■ EXERCISE DIRECTIONS: Count how many lines below include the string "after", and give that number without anything else.

[Items from a dataset]
┄┄┄┄┄┄┄┄┄┄

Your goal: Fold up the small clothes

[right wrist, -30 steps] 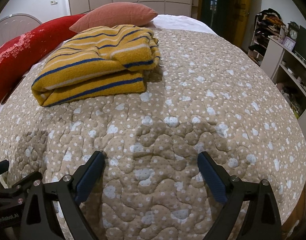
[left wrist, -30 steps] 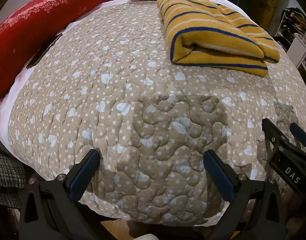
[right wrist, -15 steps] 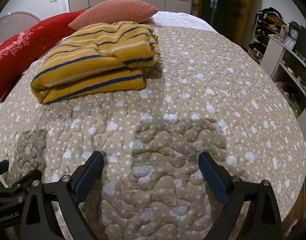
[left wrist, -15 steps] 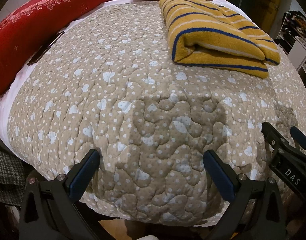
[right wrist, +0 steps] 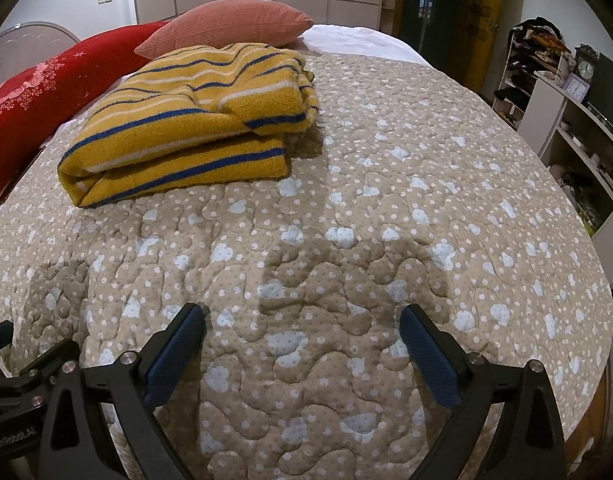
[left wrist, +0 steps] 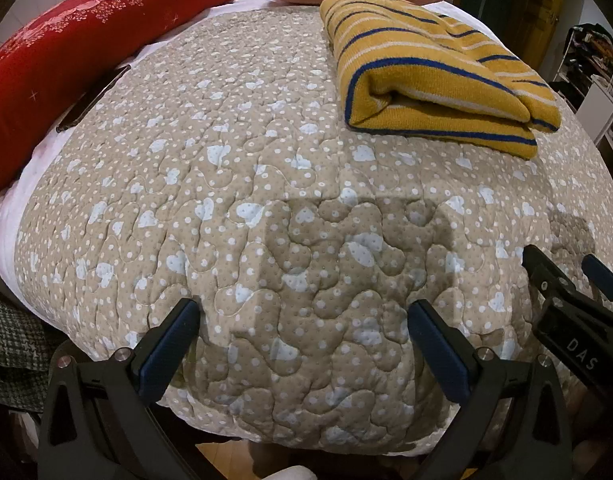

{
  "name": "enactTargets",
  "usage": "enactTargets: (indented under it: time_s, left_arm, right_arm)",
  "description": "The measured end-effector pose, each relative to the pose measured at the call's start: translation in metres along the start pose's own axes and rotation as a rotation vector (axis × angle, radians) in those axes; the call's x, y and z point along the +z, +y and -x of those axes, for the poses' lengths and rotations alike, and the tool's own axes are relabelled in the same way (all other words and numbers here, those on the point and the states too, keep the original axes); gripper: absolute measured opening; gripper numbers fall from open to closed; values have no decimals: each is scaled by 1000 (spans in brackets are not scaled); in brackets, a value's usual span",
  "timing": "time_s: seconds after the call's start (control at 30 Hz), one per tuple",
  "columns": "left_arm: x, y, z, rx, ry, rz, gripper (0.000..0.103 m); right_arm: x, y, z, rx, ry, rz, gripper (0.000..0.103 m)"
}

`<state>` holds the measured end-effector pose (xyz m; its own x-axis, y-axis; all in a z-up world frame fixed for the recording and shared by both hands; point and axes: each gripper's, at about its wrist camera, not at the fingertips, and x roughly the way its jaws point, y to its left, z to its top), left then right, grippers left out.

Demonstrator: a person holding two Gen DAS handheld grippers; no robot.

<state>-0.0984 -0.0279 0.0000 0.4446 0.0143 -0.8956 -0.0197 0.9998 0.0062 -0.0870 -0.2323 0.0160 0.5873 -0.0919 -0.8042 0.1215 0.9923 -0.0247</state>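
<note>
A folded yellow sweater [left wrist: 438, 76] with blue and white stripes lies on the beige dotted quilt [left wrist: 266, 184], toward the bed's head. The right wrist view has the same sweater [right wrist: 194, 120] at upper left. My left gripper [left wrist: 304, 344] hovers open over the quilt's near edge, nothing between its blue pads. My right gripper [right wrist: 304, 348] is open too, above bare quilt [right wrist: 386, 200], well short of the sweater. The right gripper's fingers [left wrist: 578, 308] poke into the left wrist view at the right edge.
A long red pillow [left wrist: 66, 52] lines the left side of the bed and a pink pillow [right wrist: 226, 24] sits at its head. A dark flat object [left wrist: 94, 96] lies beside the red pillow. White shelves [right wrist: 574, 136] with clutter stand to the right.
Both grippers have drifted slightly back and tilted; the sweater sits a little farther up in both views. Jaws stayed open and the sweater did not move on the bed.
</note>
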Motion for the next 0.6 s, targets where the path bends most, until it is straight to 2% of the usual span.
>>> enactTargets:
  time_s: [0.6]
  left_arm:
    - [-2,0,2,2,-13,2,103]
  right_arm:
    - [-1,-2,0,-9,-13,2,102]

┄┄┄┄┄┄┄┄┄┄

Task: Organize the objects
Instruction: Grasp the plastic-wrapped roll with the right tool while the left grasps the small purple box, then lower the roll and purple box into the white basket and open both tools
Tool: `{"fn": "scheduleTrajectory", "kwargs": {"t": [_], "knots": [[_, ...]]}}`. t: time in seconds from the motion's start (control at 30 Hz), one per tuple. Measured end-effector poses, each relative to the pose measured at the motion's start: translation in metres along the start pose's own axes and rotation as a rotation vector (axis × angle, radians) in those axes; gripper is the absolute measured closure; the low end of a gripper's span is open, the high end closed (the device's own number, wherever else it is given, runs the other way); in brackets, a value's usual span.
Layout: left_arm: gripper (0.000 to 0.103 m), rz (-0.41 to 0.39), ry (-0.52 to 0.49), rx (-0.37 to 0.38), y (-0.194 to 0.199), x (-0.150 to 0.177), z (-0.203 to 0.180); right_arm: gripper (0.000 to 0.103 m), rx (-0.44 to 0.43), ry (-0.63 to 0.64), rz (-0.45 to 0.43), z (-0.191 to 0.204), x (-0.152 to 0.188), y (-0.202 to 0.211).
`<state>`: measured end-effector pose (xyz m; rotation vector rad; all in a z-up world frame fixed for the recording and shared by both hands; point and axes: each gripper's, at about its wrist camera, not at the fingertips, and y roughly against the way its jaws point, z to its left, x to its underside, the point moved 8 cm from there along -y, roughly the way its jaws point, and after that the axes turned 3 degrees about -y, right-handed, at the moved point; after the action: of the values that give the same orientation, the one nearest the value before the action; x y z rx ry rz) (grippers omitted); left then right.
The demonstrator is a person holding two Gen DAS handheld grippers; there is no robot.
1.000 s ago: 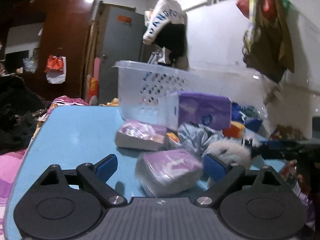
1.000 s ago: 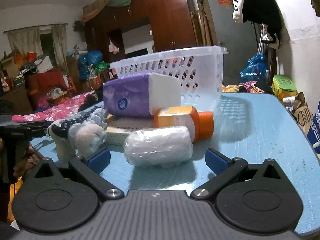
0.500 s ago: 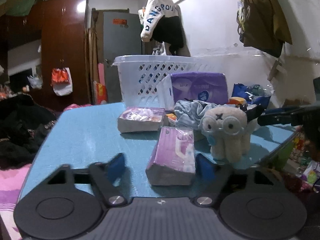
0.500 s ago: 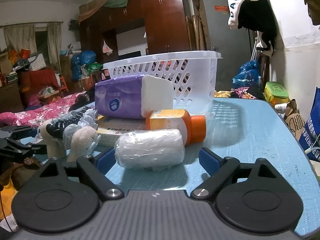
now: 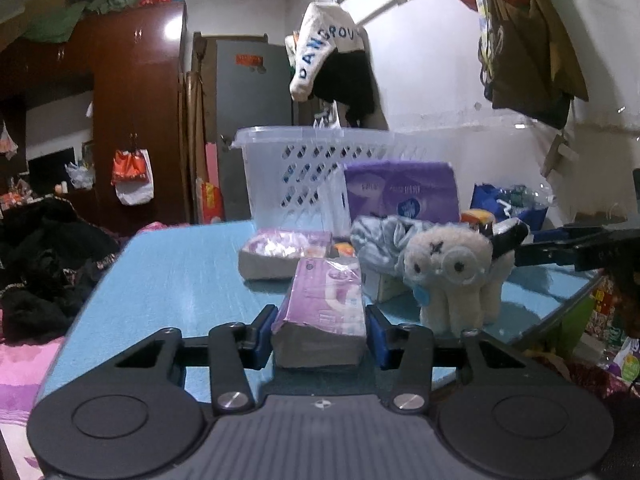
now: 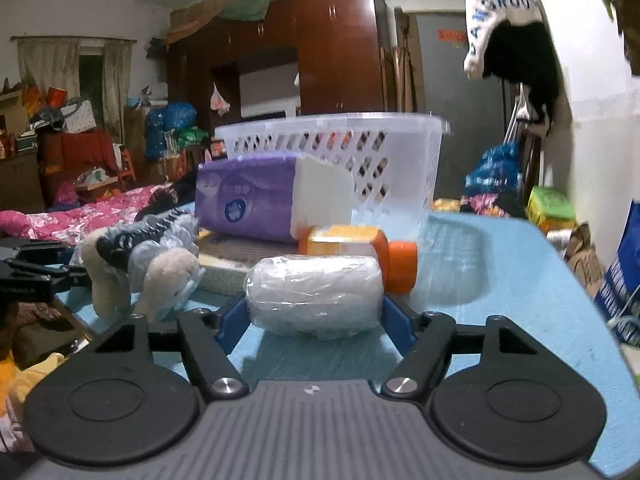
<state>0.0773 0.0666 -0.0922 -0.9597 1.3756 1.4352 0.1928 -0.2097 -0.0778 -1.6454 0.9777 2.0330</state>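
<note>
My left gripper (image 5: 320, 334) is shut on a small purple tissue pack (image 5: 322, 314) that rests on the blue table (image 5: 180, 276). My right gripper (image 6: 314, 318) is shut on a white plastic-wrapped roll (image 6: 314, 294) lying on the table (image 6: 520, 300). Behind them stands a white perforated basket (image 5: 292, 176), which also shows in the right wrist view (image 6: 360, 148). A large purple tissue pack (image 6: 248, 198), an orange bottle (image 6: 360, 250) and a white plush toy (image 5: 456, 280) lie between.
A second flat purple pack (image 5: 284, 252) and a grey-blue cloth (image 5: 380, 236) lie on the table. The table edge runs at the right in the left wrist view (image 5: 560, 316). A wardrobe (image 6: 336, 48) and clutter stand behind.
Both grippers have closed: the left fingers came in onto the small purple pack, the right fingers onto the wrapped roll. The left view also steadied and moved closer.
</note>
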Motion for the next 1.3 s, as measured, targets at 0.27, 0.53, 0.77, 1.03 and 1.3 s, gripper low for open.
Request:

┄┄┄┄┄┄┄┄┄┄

■ RESPONSE BELOW: 2